┌────────
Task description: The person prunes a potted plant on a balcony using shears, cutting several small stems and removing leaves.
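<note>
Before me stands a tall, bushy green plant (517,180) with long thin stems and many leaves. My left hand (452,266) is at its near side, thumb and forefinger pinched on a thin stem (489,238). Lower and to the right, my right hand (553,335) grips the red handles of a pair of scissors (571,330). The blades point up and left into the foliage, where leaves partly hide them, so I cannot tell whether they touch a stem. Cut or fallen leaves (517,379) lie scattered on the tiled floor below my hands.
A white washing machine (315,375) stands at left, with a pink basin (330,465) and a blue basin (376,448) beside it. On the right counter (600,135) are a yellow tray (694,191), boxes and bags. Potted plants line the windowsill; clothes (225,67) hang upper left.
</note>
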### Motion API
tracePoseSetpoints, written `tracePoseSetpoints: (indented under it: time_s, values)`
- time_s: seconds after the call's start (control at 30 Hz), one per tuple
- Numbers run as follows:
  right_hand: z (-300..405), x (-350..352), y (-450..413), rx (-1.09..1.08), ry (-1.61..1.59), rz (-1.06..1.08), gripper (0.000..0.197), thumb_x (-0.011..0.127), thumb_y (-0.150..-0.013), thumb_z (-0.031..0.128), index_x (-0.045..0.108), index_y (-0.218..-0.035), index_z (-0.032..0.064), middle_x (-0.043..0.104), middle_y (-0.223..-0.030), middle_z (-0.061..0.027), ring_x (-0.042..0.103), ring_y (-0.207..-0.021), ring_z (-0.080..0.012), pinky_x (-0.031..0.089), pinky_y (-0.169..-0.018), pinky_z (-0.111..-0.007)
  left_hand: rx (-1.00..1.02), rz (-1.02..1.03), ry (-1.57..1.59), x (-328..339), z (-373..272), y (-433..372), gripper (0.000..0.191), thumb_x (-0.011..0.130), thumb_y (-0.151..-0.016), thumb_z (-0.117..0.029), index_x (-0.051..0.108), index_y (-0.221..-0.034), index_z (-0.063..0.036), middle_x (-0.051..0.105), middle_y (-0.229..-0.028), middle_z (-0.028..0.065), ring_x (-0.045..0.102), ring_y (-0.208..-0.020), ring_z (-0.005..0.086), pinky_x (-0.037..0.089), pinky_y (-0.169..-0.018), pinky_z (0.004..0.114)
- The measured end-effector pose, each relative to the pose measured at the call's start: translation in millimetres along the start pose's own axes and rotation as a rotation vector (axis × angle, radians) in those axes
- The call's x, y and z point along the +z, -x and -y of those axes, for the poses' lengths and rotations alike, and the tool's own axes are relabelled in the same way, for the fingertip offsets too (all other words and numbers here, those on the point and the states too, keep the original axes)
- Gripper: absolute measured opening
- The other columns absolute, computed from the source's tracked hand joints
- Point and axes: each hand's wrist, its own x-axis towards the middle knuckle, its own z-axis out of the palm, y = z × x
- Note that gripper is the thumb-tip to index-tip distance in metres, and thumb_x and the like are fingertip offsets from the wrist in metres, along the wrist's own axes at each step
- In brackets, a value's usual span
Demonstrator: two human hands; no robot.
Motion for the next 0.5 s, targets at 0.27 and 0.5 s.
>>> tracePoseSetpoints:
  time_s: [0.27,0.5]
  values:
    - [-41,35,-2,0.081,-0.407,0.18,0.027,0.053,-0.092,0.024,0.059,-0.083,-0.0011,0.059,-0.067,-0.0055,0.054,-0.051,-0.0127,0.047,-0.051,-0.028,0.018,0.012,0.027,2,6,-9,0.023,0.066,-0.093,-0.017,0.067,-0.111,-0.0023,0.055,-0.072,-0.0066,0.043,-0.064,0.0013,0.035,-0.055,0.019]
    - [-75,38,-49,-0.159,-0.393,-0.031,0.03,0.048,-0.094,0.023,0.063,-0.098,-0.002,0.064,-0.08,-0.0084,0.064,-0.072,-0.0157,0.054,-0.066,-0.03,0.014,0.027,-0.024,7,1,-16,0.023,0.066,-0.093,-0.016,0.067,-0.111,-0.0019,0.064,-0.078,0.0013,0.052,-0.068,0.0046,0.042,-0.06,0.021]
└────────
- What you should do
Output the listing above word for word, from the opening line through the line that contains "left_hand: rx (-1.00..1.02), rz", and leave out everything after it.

- Response
Task description: The person prunes a potted plant on a balcony using shears, cutting several small stems and removing leaves.
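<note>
Before me stands a tall, bushy green plant (517,180) with long thin stems and many leaves. My left hand (452,266) is at its near side, thumb and forefinger pinched on a thin stem (489,238). Lower and to the right, my right hand (553,335) grips the red handles of a pair of scissors (571,330). The blades point up and left into the foliage, where leaves partly hide them, so I cannot tell whether they touch a stem. Cut or fallen leaves (517,379) lie scattered on the tiled floor below my hands.
A white washing machine (315,375) stands at left, with a pink basin (330,465) and a blue basin (376,448) beside it. On the right counter (600,135) are a yellow tray (694,191), boxes and bags. Potted plants line the windowsill; clothes (225,67) hang upper left.
</note>
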### Motion API
tracePoseSetpoints, written `tracePoseSetpoints: (indented under it: time_s, values)`
- time_s: seconds after the call's start (control at 30 Hz), one per tuple
- Numbers run as follows:
  right_hand: z (-300..405), x (-350..352), y (-450..413), rx (-1.09..1.08), ry (-1.61..1.59), rz (-1.06..1.08), gripper (0.000..0.197), thumb_x (-0.011..0.127), thumb_y (-0.150..-0.013), thumb_z (-0.031..0.128), index_x (-0.045..0.108), index_y (-0.218..-0.035), index_z (-0.032..0.064), middle_x (-0.043..0.104), middle_y (-0.223..-0.030), middle_z (-0.061..0.027), ring_x (-0.042..0.103), ring_y (-0.207..-0.021), ring_z (-0.080..0.012), pinky_x (-0.031..0.089), pinky_y (-0.169..-0.018), pinky_z (-0.111..-0.007)
  left_hand: rx (-1.00..1.02), rz (-1.02..1.03), ry (-1.57..1.59), x (-328..339), z (-373..272), y (-433..372), gripper (0.000..0.191), thumb_x (-0.011..0.130), thumb_y (-0.151..-0.016), thumb_z (-0.117..0.029), index_x (-0.051..0.108), index_y (-0.221..-0.034), index_z (-0.063..0.036), middle_x (-0.051..0.105), middle_y (-0.229..-0.028), middle_z (-0.028..0.065), ring_x (-0.045..0.102), ring_y (-0.208..-0.020), ring_z (-0.005..0.086), pinky_x (-0.037..0.089), pinky_y (-0.169..-0.018), pinky_z (0.004..0.114)

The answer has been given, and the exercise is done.